SUPERMARKET giant Woolworths has taken the extraordinary step of withdrawing sewing needles from its shelves nationally following the fruit tampering crisis.

“We’ve taken the precautionary step of temporarily removing sewing needles from sale in our stores. The safety of our customers is our top priority,” a Woolworths spokesman told news.com.au.

Coles said it had no plans to pull sewing needles from its shelves, saying it was instead focused on thoroughly inspecting strawberries before they arrived at the nation’s supermarkets.

“We have worked with our suppliers to implement additional control measures to ensure strawberries are inspected before they are sent to supermarkets. Queensland Health has advised people should cut up strawberries before consuming them,” a Coles spokeswoman told news.com.au.

More than 100 reports of tampered fruit are being investigated by police across the country, many of which are thought to be fake or copycat cases.

Yesterday, a 12-year-old girl admitted to police she had shoved a needle into a strawberry at school and showed her friends as a “prank”.

One student told teachers and the police were called. They reportedly interviewed the girl at her home and she eventually confessed.

“Obviously, in the last few days we found a young person has admitted to a prank, including putting needles in strawberries,” the police commissioner told reporters in Sydney.

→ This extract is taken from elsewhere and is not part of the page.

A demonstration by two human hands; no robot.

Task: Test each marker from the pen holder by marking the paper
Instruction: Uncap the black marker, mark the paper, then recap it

Mr Smith said the child would be dealt with under the youth cautioning system and police were taking the Young Offenders Act into consideration.

He said the behaviour could be “called a prank”, but warned any copycat cases would be dealt with harshly.

“What we’ve seen in the state (of NSW) we believe is the work of copycats and pranksters, we’ve got to deal with it though, the way we deal with any crime,” he said.

Earlier today, Prime Minister Scott Morrison announced tougher new criminal penalties for anyone caught tampering with food, or pretending their food had been tampered with.

The new laws, which would see the sentence for food tampering offences increase to a maximum of 15 years in prison, will be introduced into federal Parliament next week.

“I’m just focused on making sure no idiot goes into a supermarket this weekend and does something ridiculous,” Mr Morrison told reporters in Royalla in NSW.

“We’ve booked the hall in parliament for the day, we’ve paid the rent on it, and that means no one goes home until those bills are passed.”

The maximum sentence for food tampering will be brought in line with child pornography and financing terrorism.

“That’s how seriously I take this,” Mr Morrison said. “This is not on. We will act to protect, and keep Australians safe.”

Agricultural Minister David Littleproud also lashed out at people spiking strawberries, labelling them “parasites”.

“The reality is that … they’ve got to do some time,” Mr Littleproud told ABC radio.

“The one thing that people can do better than government is go and buy strawberries. Stick it up these parasites by going into the supermarkets and buying strawberries.”

It’s been almost two weeks since the strawberry crisis began when a Queensland man bit into a piece of fruit with a sewing needle inside on September 9.

Both the Queensland and NSW government have offered rewards for any information on fruit tampering.

Police are urging anyone who has purchased contaminated product to take the punnet to their local police station immediately for triage and forensic examination.